Fortunately, the lack of humidity doesn't affect my sleep (partly because my home town is very cold and dry in winter so I'm somewhat used to dealing with dry environments). However, there is always some effective “jet lag” when changing from regular day-life to astronomer night-life, which takes some getting used to every trip. This affects my sleeping schedule, as well as how well I am able to think late into the night!
Q. What made you want to become an astronomer?
A. Growing up, I always had an affinity for maths and science, but it wasn't until reading and watching 2001: A Space Odyssey and doing some follow-up research up on Saturn and Jupiter and their moons that I became fascinated with Europa and its potential to host life. After that, I wanted to study astronomy and geophysics at university; and in the end astronomy won out.
Q. What is your favourite thing about being an astronomer?
A. I enjoy the challenge of finding different ways to approach unknown questions, and designing methods to properly address those questions. In astronomy, the galaxy evolution processes are typical much longer than a human lifetime, so we have the additional challenge of designing observational experiments to studying events that are effectively frozen in one instance of their lives.
Q. What five words would you use to describe the life of an astronomer?
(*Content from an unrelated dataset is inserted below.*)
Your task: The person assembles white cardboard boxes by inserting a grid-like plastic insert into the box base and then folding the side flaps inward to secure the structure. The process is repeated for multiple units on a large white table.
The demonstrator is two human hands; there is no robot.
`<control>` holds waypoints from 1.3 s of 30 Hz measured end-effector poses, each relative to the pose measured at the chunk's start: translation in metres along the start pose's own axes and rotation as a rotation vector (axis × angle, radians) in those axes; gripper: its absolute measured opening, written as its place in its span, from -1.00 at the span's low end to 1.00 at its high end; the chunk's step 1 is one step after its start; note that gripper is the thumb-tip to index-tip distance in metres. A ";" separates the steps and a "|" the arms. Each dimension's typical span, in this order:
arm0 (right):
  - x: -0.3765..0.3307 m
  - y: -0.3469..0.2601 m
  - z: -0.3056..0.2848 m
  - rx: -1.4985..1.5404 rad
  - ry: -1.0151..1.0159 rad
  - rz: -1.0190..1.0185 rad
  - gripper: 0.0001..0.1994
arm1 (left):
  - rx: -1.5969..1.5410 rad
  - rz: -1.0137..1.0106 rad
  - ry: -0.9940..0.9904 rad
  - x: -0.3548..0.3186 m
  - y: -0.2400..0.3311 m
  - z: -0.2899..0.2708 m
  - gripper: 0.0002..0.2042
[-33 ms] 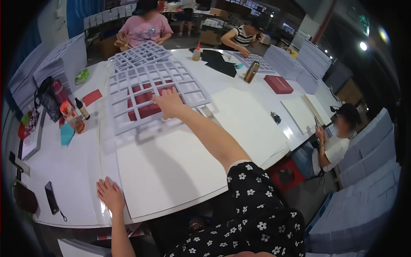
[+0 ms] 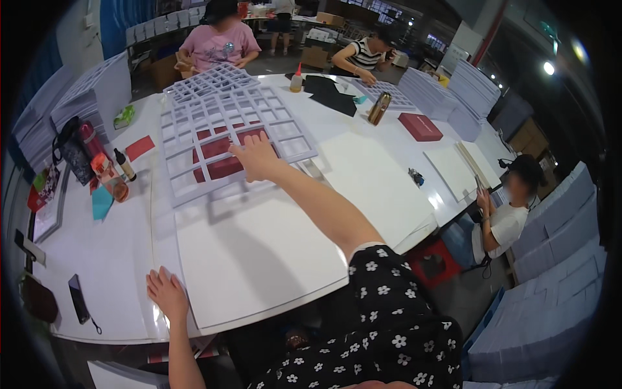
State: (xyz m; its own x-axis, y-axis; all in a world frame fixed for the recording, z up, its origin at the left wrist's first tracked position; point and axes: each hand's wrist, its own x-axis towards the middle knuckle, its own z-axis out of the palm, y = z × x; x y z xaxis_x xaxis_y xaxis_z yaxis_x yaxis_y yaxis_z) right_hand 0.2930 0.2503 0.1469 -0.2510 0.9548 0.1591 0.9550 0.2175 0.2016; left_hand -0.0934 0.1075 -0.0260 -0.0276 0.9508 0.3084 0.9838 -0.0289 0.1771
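Grid [image 2: 301,156] shifts slightly leftward over red box [image 2: 223,170], altering overlap; right hand [image 2: 258,157] touches grid, grip unclear; left hand [image 2: 168,295] rests unclenched, empty, on table [image 2: 116,259].

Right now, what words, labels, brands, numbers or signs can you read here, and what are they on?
No text is readable.
Dark-red rectangular box at right: lid print, too small.
White upright board at the back: marks too blurred.
Pink short-sleeved T-shirt: chest print, no legible words.

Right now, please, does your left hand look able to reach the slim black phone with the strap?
Probably yes: the left hand looks empty, and the phone lies to its left with nothing visible between them.
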 end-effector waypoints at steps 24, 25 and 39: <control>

A. This may be a bit cliche, but I would say: investigating, programming, googling, communicating, and demanding.
Biography Trystyn Berg
Originally from Edmonton, Canada, Trystyn did all of his post-secondary education at the University of Victoria, getting his PhD in 2018 under the supervision of Dr. Sara Ellison. Throughout his studies (particularly as an undergraduate), Trystyn gained experience working at various observatories and has been involved with software development for several upcoming instruments, something he is hoping to build upon at ESO. When not working, Trystyn always seems to end up curling, hiking, golfing, or just playing board games at home.